我突然觉得自己可能比自己想象得值钱一点,原来是彭格列想方设法把我往贼船上拉,现在是雷切尔处心积虑想把我往死路上送。
其实雷切尔做的事摊开了也不过是那么点。
他在往复仇者监狱递送的情报中做了些手脚,干扰了我的判断,原本不应该入狱的人入狱了,甚至还因此得罪了几个体量不小的家族。

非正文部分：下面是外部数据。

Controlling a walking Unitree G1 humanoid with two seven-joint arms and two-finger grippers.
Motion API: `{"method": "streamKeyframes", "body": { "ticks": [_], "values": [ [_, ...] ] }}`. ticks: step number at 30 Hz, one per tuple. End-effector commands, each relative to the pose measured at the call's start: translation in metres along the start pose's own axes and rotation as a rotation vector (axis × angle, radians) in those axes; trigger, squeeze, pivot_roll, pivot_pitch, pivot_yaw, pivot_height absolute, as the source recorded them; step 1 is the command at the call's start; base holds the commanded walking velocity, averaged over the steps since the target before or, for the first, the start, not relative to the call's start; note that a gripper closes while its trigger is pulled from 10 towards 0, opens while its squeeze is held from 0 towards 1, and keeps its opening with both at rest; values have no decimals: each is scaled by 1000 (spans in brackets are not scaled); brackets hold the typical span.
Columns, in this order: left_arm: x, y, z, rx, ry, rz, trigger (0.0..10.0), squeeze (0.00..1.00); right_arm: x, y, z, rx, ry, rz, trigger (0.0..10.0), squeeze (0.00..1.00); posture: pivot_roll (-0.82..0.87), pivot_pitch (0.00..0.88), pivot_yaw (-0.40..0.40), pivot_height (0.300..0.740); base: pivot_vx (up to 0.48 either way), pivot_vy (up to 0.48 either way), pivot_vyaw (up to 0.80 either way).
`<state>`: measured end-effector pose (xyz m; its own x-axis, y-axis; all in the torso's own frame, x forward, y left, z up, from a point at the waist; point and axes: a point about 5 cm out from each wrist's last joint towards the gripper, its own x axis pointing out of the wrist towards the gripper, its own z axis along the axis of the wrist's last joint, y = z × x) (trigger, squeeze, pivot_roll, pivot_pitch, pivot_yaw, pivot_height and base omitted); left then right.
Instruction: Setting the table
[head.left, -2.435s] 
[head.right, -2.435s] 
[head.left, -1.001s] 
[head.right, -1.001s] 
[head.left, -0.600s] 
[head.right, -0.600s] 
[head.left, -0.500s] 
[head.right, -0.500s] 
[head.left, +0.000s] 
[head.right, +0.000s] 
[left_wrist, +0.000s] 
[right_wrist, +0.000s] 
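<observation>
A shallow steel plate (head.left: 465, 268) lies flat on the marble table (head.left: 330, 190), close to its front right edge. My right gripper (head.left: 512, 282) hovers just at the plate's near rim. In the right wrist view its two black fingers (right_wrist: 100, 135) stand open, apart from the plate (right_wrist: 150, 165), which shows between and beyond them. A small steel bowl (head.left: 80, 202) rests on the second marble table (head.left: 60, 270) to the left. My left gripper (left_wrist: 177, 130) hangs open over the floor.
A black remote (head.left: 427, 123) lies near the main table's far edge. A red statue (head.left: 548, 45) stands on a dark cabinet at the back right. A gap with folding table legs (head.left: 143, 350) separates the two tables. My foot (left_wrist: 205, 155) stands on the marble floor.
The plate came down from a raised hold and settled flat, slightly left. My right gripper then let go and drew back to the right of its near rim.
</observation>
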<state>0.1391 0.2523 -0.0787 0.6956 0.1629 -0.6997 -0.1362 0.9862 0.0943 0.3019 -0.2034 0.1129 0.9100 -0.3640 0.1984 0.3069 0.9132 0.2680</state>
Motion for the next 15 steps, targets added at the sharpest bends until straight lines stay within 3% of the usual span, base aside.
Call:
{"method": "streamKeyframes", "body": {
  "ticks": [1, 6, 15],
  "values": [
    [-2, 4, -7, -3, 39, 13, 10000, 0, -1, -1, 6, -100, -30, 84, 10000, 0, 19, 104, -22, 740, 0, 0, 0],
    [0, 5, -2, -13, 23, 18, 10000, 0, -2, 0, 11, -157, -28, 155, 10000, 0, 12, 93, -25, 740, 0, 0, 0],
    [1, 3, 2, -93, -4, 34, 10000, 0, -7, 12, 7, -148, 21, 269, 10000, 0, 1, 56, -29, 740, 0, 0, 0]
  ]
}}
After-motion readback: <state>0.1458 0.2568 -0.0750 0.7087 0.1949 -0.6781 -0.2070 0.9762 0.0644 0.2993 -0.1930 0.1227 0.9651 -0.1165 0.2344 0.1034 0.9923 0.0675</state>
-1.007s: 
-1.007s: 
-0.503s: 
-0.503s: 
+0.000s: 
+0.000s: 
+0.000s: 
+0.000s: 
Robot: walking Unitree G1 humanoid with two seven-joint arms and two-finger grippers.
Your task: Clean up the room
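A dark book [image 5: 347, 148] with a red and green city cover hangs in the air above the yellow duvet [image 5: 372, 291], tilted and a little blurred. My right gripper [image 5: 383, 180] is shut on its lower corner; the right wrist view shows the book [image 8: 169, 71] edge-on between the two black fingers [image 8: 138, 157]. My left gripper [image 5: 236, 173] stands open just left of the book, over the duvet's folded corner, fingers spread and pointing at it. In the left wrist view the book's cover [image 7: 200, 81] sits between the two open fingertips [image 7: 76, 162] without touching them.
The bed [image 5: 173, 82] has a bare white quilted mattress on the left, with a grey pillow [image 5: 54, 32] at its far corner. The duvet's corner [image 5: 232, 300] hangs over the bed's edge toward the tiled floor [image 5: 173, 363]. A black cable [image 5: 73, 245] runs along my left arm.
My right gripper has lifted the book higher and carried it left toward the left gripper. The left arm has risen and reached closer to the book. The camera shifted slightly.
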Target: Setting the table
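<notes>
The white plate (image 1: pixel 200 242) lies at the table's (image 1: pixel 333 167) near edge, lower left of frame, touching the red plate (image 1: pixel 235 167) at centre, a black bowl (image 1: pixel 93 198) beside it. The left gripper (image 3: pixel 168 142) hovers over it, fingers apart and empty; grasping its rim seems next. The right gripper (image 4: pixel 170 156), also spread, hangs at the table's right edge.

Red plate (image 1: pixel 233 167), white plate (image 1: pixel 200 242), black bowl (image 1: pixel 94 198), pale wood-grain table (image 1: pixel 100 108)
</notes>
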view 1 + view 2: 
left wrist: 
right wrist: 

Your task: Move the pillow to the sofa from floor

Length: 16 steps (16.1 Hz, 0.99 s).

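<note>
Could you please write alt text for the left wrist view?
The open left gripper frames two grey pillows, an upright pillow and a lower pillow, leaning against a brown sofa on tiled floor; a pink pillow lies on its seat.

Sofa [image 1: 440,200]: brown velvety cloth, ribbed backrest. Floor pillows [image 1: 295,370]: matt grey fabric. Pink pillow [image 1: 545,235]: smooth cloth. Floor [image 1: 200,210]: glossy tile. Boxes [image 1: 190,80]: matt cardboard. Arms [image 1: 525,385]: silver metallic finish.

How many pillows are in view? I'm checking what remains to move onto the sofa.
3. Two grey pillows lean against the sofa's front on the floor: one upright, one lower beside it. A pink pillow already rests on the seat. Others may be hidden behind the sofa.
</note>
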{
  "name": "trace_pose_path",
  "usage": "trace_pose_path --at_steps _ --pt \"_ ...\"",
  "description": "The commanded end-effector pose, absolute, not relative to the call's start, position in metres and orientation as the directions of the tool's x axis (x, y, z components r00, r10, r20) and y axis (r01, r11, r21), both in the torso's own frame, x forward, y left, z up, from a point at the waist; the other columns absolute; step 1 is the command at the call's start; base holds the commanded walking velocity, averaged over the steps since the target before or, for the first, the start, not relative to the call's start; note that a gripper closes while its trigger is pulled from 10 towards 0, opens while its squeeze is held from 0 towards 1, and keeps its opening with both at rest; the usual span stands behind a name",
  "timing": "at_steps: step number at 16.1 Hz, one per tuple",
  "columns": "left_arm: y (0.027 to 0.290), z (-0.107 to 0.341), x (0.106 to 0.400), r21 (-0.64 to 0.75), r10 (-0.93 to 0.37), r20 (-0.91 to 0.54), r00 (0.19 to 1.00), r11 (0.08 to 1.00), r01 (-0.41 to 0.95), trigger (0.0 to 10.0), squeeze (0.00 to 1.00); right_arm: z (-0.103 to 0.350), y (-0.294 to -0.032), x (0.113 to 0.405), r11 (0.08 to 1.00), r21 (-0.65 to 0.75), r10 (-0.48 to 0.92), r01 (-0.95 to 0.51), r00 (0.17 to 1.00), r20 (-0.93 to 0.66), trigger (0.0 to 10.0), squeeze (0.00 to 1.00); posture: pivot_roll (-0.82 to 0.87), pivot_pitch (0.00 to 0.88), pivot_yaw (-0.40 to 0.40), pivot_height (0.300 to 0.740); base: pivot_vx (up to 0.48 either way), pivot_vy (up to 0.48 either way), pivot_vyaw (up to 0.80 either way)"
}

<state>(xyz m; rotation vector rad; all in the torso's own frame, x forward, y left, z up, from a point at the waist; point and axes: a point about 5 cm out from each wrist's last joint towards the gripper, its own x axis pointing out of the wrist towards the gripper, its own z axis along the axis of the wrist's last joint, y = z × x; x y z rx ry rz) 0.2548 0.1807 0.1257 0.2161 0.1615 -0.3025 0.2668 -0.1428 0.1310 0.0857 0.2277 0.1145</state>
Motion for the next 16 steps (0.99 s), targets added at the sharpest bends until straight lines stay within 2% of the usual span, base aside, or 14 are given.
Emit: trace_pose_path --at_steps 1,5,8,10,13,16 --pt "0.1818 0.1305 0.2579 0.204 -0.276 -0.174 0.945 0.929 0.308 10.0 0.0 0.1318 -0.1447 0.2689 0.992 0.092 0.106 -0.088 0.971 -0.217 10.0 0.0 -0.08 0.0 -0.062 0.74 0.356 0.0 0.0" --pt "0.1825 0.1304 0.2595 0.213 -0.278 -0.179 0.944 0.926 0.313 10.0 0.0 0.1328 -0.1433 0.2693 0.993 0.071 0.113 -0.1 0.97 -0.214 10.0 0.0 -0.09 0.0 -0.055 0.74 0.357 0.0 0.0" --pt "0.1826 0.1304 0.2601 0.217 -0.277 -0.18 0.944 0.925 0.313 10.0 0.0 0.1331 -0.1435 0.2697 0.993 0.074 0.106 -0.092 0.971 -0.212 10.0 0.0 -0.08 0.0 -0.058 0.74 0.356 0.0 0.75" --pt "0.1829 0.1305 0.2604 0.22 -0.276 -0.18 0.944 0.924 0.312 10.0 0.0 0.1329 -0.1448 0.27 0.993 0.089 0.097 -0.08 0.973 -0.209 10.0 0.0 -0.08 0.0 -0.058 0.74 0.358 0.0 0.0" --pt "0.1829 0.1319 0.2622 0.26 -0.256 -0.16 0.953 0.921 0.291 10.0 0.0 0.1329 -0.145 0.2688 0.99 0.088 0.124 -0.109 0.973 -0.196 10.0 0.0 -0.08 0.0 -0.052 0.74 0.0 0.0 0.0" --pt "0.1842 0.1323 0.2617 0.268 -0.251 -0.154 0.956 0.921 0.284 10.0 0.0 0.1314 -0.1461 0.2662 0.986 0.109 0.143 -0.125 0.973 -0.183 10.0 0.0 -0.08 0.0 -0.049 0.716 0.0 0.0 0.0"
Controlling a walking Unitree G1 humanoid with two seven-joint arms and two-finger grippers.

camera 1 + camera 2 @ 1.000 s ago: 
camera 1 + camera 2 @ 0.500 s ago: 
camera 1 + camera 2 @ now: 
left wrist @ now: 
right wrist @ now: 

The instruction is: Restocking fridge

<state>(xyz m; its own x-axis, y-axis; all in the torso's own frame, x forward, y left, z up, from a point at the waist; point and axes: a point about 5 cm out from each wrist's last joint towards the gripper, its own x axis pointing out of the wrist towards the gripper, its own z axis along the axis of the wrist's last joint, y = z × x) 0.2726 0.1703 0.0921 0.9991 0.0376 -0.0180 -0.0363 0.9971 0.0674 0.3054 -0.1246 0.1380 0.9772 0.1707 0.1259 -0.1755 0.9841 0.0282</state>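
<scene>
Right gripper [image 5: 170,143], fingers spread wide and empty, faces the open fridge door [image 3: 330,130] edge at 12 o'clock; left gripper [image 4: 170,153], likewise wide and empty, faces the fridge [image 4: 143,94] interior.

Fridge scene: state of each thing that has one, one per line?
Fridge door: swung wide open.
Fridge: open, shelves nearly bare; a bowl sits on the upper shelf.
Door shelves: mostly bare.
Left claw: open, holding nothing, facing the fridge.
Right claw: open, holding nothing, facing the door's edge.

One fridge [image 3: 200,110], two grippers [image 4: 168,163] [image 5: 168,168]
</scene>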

复仇者监狱本来是不在乎这些事的,加上这些被得罪的家族多为卡鲁卡沙旧部,在百慕达看来我也就是借着职权之便报了点私仇,事情摊开了也不至于伤筋动骨。
坏就坏在其中几个家族最近搭上了米尔菲奥雷的便车,心甘情愿并了进去。我不会蠢到认为白兰真就会为了这么几个无足轻重的战力跟复仇者监狱翻脸,可前有我亲手将Ghost拘了进来,后有我趁着百慕达不在巴勒莫放走了六道骸,白兰不借题发挥反而不符合他的行事风格。
最重要的是,白兰很可能已经知道了我父亲到底是什么人,他想控制我,总得先把我从复仇者监狱剥离开来。
说到底,雷切尔只是埋了个引线,引爆“切茜莉娅”这颗定时炸\\弹的毕竟是白兰本人,哪怕百慕达舍不得我的剩余价值,他也不会为了个本就打算做弃子扔掉的家伙而得罪白兰。
雷切尔想害我,他忍了两年多,现在终于有个合适的时机了。